How remarkable is it that we, today’s human being, who through our playthings and achievements have become used to all the different things of our time and world, the different cultures, faiths, customs, theories and opinions, even more so than those who have gone before us we should like to add, despite all of this, tend to want to fall back onto the one and the single with no place for the other, the different. Almost as if the constant exposure to the many is making us unfeeling and unseeing to the different. So that we end up choosing and imposing the one single, whether it is culture, custom, faith, belief, and what not. Do you differ from me? You better change to what I think and how I do, otherwise, take a hike, friend.
All around us, all over the world, that seems to be what we are regressing to. Even and especially within the church, a church that from the beginning gave a home to all sorts of people. Just look at the different religious orders and new religious movements, the one completely different from the other. And to think they are all Catholic!
The poor person who is “other” becomes the personification of evil and therefore we must reject him and stay away from her. Here we only welcome people who look and speak like us. Then we go to mass with hands devotedly folded and ask “Lord, have mercy” and “meia maxima culpa” and join in the prayer said by father that “we may be gathered into one by the Holy Spirit.”
Equally remarkable is the different ways in which Jesus called his first disciples. Last Sunday we heard in John’s gospel how he invited those to come and see where he lived, and they stayed with him for the whole day. So considerate, such good manners, a kind of gentle calling which gave them the opportunity to look him through, so to say, before they make their decision. In today’s gospel there is no time for good manners. He saw them and called them, “follow me”, finish. No reflection time, nothing. Just come, complete with an exclamation mark! And they did. Just followed him. Immediately.
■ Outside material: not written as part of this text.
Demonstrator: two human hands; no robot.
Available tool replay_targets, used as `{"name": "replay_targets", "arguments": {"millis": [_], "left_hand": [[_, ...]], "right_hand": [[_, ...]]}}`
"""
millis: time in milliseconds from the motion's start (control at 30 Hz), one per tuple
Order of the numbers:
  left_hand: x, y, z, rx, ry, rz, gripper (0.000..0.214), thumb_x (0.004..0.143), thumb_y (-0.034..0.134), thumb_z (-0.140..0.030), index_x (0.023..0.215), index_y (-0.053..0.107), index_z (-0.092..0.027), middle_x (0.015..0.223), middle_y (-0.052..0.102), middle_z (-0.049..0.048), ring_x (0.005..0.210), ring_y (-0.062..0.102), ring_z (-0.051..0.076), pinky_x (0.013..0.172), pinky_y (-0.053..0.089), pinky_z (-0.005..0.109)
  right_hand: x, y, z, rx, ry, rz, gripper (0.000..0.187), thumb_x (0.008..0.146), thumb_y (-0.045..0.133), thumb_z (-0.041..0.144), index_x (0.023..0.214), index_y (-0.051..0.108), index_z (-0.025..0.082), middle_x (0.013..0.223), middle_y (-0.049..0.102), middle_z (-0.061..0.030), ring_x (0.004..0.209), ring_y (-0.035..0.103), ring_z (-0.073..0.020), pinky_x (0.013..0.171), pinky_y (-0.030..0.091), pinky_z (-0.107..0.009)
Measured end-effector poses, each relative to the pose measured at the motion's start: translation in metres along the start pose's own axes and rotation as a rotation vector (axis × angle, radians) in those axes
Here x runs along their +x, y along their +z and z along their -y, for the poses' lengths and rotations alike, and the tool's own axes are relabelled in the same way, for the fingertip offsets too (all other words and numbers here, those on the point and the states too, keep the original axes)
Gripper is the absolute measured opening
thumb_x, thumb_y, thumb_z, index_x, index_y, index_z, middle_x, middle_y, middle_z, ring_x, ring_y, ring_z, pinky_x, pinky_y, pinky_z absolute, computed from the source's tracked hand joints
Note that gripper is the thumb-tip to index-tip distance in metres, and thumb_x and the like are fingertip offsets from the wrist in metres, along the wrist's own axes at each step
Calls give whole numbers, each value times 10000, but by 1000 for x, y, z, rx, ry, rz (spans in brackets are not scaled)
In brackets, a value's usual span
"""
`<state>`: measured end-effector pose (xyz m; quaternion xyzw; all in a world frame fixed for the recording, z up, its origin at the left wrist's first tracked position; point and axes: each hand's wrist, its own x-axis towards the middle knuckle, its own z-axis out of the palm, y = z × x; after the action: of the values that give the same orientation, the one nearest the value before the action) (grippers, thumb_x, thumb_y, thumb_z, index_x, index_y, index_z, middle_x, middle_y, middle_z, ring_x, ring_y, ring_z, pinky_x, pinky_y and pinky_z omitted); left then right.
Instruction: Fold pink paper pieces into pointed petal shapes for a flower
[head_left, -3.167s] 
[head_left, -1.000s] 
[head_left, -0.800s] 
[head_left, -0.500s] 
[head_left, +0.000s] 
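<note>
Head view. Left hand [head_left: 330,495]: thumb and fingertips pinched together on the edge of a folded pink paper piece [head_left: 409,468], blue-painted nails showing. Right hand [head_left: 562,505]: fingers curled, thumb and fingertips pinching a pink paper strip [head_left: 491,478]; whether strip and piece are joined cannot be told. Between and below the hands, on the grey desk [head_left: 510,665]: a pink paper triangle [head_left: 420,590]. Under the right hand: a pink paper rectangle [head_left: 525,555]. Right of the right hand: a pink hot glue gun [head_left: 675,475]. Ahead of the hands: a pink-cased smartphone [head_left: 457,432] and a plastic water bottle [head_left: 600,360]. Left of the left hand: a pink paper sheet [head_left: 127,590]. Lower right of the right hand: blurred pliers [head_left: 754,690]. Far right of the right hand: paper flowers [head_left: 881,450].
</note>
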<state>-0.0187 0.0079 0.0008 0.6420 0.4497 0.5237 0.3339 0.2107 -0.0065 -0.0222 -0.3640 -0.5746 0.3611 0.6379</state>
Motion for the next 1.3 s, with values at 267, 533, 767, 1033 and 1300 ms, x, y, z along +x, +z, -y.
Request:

That applies to the whole happy lot, the Twelve. Each one was called in a unique way by Jesus, to become part of him. In our context, I may add that it was perhaps to show his disciples 2000 years later that God relates to each of us in a different and unique way. He invites us with gentleness or he calls us abruptly, each one differently. Mine differs from yours and the one way is not better just because they differ.
Just think of it, we do not have just one gospel, but four different ones. Each one gives us a different image of Jesus. Each one lays the word of God differently in his mouth. Each one remembers different things that Jesus had done. And we accept all four of them! John ends his gospel by saying that Jesus did many things “which are not written down in this book” (John 20:30), because if all of those things had to be written down “even the whole world would not have room for the books that would be written” (John 21:25).
So much, then, to learn, so many different things to get to know already in these four gospels and then that would not be all there is to it. Then we want to limit every human person to one little old conviction and one custom and culture. How poor we want to be in our wealth!
But I suspect such talk is like a voice crying in the wilderness. It will not change much. Because we feel safe in the one thing that we all are used to. And we are in good company. The prophet Jonah had no space in his heart and his faith for people who are different. So… In Africa we don’t do this and we shall not do that. We are Africans. Finish! So, you people there, there is the door. We are a church with open doors, no? Okay, no, you can sit there, but don’t move. Because the doors are open.
Paul’s words in today’s second reading are a loud warning to us who are wasting so much with such attitudes. He writes: “Brothers, our time is growing short … the world as we know it is passing away” (1 Corinthians 7:29 and 31).
How deeply shocked will we not be when we see the Lord face to face one day and realise that those around him, “and enormous crowd – no one could count all the people! They were from every race, tribe, nation, and language” (Revelation 7:9), are all united, without their differences separating them. Then we will realise how rich we are through all our differences.
May we truly sing a new song to the Lord, as the entrance antiphon of today’s mass from Psalm 95 says, different as we are one from the other, the whole earth.